What is needed:
When you find the line with "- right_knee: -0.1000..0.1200" among the records below, reproduce it and each line after it exactly, ending with the line with "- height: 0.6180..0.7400".

Records for processing:

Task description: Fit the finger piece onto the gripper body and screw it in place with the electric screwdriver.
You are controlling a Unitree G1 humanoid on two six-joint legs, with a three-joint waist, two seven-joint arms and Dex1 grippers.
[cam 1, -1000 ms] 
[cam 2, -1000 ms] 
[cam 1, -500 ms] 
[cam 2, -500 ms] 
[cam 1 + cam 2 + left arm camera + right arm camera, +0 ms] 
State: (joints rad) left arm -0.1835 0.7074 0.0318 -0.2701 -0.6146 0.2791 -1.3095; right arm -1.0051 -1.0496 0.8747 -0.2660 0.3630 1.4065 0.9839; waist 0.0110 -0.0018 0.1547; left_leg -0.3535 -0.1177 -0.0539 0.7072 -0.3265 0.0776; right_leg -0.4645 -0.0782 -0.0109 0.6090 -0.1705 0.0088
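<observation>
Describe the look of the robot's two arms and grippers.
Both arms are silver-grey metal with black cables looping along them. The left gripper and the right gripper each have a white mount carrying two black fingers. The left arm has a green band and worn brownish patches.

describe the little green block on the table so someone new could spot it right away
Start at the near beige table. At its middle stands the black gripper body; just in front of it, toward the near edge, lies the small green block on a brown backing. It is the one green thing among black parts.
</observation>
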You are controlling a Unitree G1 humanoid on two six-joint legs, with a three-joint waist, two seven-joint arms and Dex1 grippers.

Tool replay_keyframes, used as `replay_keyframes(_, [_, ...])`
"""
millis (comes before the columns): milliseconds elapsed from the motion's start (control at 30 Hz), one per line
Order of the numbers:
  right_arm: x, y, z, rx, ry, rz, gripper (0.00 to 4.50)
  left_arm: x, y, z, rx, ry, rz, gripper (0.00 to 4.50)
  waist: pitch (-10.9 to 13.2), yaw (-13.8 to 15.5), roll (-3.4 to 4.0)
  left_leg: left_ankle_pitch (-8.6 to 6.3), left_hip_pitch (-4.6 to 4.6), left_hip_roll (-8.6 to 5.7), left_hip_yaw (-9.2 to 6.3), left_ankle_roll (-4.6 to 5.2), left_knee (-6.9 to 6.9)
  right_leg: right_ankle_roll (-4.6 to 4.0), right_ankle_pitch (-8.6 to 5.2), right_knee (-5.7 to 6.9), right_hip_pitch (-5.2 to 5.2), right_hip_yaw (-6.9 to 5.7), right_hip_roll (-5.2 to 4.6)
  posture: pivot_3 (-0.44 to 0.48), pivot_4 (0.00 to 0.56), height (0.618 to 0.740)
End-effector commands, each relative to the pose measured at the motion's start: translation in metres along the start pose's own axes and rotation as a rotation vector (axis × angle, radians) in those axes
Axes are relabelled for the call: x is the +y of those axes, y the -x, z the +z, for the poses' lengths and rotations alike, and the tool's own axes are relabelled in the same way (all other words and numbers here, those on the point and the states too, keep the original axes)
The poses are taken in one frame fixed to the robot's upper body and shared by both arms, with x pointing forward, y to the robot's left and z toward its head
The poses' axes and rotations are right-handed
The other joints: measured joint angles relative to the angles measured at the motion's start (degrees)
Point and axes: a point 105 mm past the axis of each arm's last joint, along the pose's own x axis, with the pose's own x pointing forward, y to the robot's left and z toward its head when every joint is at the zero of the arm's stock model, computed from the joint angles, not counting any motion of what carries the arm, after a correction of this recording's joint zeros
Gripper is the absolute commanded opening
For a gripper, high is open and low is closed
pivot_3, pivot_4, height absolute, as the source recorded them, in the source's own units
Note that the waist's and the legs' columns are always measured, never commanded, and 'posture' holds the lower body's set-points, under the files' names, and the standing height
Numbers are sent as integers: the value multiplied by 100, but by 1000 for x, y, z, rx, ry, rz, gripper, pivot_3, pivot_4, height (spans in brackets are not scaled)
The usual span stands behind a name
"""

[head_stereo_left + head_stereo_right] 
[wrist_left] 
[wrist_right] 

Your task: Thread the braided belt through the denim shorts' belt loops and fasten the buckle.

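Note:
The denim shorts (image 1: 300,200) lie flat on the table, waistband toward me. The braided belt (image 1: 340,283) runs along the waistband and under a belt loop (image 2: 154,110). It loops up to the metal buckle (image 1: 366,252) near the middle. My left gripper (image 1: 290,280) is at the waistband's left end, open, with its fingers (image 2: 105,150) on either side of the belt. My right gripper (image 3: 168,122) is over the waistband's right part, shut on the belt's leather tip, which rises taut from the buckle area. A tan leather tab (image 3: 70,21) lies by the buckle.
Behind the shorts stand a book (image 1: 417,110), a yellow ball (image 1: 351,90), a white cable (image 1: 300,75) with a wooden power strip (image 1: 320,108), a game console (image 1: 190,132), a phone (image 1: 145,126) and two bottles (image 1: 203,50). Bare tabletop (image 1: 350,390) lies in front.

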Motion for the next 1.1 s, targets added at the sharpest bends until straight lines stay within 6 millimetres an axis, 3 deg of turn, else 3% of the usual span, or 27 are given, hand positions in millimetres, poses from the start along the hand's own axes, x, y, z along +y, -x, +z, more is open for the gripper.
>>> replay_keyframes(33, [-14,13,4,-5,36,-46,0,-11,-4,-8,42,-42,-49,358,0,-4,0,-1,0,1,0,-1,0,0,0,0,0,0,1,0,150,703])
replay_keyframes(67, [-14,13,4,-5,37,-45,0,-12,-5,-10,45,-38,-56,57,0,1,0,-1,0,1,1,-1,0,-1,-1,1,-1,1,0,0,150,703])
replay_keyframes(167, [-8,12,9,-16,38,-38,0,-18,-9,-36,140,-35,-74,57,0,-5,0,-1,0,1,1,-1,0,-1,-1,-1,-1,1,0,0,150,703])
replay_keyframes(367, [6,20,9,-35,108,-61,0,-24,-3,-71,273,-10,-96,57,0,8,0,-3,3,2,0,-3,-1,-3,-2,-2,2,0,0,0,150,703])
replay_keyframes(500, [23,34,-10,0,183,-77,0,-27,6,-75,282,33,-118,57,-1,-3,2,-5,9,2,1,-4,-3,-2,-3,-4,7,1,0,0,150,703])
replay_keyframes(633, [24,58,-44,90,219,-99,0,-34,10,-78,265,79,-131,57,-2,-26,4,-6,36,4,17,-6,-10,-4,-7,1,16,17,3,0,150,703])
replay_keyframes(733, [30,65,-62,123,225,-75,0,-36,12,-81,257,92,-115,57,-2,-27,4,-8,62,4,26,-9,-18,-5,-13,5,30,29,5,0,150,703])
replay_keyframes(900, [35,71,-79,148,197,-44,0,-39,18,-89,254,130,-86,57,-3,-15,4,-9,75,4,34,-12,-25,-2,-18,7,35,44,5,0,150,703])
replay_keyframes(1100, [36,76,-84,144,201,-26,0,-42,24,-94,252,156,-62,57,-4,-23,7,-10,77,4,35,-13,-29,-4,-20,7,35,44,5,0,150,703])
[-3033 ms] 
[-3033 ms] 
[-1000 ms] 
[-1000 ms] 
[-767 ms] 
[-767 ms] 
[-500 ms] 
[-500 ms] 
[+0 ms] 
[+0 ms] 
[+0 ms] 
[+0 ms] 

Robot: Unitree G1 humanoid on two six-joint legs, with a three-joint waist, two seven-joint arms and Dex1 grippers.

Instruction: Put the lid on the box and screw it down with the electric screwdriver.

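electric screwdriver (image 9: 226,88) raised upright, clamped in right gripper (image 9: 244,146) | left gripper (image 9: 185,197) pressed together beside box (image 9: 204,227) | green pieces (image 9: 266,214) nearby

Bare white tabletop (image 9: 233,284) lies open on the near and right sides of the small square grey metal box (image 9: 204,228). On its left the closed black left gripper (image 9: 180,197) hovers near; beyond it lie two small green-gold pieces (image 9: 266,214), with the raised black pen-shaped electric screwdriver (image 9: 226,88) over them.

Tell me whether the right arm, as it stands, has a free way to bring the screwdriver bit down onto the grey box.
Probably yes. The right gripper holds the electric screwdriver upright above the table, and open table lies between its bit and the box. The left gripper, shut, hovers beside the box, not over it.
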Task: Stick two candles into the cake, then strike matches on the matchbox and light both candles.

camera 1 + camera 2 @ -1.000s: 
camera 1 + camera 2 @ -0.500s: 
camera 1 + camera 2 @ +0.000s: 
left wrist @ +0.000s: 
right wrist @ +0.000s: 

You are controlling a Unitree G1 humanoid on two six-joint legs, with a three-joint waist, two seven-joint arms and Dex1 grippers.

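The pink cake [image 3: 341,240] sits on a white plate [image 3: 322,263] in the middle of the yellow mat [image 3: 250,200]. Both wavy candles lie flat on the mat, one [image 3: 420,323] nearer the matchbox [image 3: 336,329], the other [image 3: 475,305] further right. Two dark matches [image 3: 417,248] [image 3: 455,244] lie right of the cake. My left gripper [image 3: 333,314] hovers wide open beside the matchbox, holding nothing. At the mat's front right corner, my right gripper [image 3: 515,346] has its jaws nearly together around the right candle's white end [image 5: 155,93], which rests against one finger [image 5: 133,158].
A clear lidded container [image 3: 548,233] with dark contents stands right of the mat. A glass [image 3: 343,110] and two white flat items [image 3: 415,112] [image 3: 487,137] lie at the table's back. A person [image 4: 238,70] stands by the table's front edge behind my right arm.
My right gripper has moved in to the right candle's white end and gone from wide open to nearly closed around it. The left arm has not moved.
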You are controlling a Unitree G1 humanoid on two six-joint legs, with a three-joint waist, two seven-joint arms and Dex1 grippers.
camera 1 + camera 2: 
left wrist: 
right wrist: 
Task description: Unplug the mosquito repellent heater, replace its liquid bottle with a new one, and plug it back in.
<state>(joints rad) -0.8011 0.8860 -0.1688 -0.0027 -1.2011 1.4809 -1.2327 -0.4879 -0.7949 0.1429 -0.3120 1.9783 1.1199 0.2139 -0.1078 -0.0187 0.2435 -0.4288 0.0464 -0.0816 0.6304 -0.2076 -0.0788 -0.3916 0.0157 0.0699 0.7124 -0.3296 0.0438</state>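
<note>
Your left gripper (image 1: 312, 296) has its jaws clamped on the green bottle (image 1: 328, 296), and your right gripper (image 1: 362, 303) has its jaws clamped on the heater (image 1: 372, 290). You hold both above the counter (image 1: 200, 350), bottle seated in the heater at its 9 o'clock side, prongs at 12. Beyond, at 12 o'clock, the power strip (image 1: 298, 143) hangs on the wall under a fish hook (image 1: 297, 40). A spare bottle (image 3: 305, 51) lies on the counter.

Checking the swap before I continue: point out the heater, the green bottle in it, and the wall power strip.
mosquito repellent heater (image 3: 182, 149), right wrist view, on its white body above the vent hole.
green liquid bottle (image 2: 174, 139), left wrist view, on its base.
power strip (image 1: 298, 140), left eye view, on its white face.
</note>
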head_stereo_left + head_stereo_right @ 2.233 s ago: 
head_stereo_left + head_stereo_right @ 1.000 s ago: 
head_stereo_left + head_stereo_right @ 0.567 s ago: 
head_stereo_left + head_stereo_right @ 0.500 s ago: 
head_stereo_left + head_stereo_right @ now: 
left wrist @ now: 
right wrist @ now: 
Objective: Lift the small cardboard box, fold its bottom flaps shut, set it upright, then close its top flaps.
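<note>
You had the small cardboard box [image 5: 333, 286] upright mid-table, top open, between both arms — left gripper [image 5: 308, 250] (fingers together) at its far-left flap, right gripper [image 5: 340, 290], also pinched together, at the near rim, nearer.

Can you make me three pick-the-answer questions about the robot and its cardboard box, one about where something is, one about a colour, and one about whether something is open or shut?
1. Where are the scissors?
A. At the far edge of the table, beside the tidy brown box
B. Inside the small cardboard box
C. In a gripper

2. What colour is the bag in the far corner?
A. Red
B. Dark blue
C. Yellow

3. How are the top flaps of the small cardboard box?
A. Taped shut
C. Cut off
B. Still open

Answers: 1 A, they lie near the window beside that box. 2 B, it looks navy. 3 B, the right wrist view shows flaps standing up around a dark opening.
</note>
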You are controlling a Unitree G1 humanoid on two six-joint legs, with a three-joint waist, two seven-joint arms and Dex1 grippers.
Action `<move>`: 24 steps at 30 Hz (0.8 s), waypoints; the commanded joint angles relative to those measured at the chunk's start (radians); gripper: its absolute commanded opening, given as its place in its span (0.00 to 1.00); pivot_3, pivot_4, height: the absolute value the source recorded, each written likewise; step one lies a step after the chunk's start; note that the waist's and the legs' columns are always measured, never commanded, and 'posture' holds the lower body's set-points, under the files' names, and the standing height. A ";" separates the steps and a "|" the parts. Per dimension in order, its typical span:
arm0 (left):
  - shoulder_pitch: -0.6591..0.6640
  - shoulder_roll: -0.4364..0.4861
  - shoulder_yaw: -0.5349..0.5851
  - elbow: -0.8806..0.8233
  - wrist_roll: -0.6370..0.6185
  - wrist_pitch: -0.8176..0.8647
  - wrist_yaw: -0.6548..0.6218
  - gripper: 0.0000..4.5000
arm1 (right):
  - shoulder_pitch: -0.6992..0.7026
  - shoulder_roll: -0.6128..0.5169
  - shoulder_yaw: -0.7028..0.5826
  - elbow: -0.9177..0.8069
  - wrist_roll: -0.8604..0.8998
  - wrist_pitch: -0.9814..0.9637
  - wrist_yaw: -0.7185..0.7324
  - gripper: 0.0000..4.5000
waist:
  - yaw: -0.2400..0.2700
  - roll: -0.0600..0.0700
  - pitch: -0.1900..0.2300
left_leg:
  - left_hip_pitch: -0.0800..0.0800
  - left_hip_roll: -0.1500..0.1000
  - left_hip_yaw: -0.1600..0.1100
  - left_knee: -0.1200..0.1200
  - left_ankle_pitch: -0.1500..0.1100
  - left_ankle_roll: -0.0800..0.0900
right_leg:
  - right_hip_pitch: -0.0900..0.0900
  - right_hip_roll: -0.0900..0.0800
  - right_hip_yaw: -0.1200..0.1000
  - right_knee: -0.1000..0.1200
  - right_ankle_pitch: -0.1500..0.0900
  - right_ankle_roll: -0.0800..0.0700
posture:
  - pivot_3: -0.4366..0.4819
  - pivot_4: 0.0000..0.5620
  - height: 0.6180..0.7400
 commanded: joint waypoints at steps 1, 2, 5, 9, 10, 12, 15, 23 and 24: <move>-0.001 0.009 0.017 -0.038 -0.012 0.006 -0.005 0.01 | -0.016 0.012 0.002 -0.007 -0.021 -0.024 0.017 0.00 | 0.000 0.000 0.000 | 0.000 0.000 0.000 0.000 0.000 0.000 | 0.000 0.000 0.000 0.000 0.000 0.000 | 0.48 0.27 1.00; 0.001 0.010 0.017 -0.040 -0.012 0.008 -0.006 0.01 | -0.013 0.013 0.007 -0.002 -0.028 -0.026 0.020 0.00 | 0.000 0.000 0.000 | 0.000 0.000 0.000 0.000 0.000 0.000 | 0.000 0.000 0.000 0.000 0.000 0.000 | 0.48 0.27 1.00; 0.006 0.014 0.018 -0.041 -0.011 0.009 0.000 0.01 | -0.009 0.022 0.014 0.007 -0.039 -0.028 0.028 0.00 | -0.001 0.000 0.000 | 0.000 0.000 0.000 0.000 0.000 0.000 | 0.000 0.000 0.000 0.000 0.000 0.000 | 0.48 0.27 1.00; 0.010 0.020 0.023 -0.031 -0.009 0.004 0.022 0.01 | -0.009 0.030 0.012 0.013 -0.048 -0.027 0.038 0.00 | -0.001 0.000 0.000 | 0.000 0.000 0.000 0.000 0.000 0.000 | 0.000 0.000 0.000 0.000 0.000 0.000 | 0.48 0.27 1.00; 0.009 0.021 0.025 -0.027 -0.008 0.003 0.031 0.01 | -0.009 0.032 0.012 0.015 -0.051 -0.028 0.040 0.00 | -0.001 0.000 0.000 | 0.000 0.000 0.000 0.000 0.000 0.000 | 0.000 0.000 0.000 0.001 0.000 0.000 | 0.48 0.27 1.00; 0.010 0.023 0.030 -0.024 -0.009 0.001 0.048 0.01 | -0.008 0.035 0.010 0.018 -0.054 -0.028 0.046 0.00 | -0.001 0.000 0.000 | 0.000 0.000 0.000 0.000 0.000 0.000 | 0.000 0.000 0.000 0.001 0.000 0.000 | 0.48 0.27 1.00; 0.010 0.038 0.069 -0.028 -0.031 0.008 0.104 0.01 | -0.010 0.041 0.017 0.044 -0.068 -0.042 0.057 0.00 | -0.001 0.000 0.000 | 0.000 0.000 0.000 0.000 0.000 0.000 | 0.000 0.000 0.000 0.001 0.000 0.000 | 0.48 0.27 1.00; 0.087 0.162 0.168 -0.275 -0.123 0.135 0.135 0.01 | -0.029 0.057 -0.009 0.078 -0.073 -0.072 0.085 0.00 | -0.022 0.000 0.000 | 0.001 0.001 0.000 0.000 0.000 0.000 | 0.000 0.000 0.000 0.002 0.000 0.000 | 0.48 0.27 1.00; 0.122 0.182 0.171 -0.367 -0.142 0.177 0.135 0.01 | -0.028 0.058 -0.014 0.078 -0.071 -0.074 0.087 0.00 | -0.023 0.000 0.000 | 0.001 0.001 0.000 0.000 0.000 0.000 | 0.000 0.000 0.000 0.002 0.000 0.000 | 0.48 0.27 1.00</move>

Exercise answer:
  - right_knee: -0.1000..0.1200
  - right_ankle_pitch: -0.1500..0.0900
  - right_ankle_roll: -0.0800..0.0700
posture:
  - pivot_3: -0.4366..0.4819
  - pivot_4: 0.0000..0.5620
  - height: 0.6180..0.7400

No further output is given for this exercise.